On connaissait les tests ADN sur l'immigration, ceux concernant la parentalité, voici désormais la possibilité de décrypter entièrement son génome. Contre 999 dollars, la société 23andme, (23 pour les 23 paires de chromosomes de l'être humain) fondée par l'épouse d'un fondateur de Google, fournit le génome d'un individu. Ce dernier peut alors connaître les probabilités par rapport à la moyenne de souffrir de pathologies sur le plan génétique. C'est une évolution majeure qui dessine dans ce cas. Cela n'est pas sans poser d'innombrables interrogations éthiques.
La génétique n'explique pas tout
Au premier rang desquelles, celle qui voudrait que la génétique exprime la singularité d'un individu. C'est nier la force du groupe social et de la culture que d'affirmer cela. Sans un contexte, favorable ou non, la génétique exprime des données brutes probabilistes qui perdent de leur sens et de leur capacité d'explication. Dans un récent texte publié dans Courrier International et paru dans sa version originale dans Wired, la journaliste américaine conte son expérience. Son génome en main, elle compare, analyse, s'inquiète, sur un ton parfois badin, de son fort risque de succomber à une crise cardiaque. Inquiète, elle questionne les conseillers de la compagnie qui la rassurent en lui indiquant que dans ce cas il est bon d'entamer une activité physique régulière. Dans le domaine de la fiction, le film Bienvenue à Gattaca relate également cette même expérience. A juger par les propos du découvreur de l'ADN, le prix Nobel de Médecine Watson, sur la question de "l'infériorité de la race noire sur la race blanche", d'un point de vue génétique, ou encore des recherches de scientifiques américains sur un gêne de l'homosexualité, on mesure l'étendue du questionnement et de la potentialité d'une utilisation politique, osons idélogique, de cette évolution technologique.
Une aubaine pour les assurances
Mis dans les mains des assurances, dont le métier n'est pas de protéger des risques mais de les quantifier et de garantir des pertes matérielles, humaines ou financières de leur survenue, est plus inquiétant encore que le risque de sidération psychologique que peut entraîner la révélation de maladies génétiques graves. Notamment dans le cadre d'un système d'assurances totalement individualisé. On se souvient qu'il aura fallu l'intervention énergique de Jacques Chirac, pour qu'une loi créée un fonds de péréquation des assurances afin qu'un fonds de solidarité nationale prenne en charge les assurances de prêts des individus souffrant d'affections de longue durée (cancers, Sida…). Ceux-ci se voyaient dans de nombreux cas refuser leurs prêts, et ce même dans des cas de rémissions de leur maladie.
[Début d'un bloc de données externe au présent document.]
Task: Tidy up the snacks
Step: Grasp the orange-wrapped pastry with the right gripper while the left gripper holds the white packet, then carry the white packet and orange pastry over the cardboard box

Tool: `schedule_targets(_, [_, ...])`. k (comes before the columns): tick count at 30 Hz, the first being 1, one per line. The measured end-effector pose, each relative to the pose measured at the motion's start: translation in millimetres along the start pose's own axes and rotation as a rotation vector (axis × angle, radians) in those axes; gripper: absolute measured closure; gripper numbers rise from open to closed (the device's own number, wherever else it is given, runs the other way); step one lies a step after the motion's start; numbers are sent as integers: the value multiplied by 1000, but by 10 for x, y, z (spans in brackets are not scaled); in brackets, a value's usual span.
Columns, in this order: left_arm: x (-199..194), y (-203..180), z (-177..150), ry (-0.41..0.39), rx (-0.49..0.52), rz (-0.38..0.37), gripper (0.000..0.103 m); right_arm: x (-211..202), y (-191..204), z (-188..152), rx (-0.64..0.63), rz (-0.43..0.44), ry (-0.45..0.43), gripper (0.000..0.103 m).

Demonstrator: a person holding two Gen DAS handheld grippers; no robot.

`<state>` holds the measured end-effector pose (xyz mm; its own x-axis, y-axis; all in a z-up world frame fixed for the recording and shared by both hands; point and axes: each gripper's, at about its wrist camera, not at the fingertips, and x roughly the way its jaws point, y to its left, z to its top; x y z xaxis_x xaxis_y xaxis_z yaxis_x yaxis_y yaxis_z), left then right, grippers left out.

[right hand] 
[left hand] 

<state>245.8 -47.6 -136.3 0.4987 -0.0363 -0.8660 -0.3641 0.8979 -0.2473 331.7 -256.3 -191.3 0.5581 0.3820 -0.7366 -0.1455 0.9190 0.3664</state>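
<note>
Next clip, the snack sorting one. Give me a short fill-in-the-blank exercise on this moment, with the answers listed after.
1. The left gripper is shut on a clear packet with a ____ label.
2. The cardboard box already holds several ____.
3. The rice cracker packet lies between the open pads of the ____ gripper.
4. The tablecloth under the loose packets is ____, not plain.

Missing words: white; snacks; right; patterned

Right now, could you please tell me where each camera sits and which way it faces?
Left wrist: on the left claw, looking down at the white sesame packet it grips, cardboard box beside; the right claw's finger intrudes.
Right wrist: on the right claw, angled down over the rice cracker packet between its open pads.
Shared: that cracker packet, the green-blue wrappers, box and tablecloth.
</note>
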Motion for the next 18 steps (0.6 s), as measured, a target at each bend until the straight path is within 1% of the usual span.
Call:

Et par là-même exclure du monde de la consommation, de l'immobilier… On peut juger cela comme une chance ou un malheur, c'est selon. Néanmoins, pour des actes fondamentaux de consommation comme l'achat d'un bien immobilier, type la résidence principale, cela constitue un handicap et non des moindres. Déjà aux Etats-Unis, des fumeuresou des obèses sont relégués au placard, licencié, ou mieux, pas recruté, en raison de leur comportement contraire aux règles de bienséance supposée du "bon patient".
Sur le chemin du questionnement éthique
La tendance généralisée à chercher à se prémunir contre les risques dans une société qui n'aura jamais aussi sécurisée mais paradoxalement jamais jugée aussi dangereuse nous force à une réflexion éthique, nécessairement personnelle, et oblige à rechercher la compréhension d'enjeux globaux qui touchent bien plus que notre simple personne. Quelles peuvent être les limites de ce progrès scientifique ? Quels sont les risques potentiels de cette évolution ? Mis dans de mauvaises mains, c'est le cas pour tout progrès, que peut-il advenir de pire ? Comment se prémunir d'éventuelles manipulations ? Quid d'une fécondation in vitro, qui s'appuierait, à terme, sur cette technique dans le cadre du diagostic pré-implantatoire ?
A l'heure où la recherche sur les cellules souches connaissent des avancées spectaculaires et porteuses d'espoirs dans le combat contre les maladies, notamment neurodégénératives, ce lancement commercial ravive les craintes d'un nouvel eugénisme. Un eugénisme qui cacherait son nom et se réfugierait derrière une vision bienveillante du progrès pour empêcher le débat et la nécessaire introduction d'un cadre législatif nouveau. Ce sur quoi les lois bioéthiques, dont la révision est prévue, courant 2009, devront traiter. Avec tout l'esprit de compromis qui doit être le leur entre avancées médicales et respect de l'identité humaine.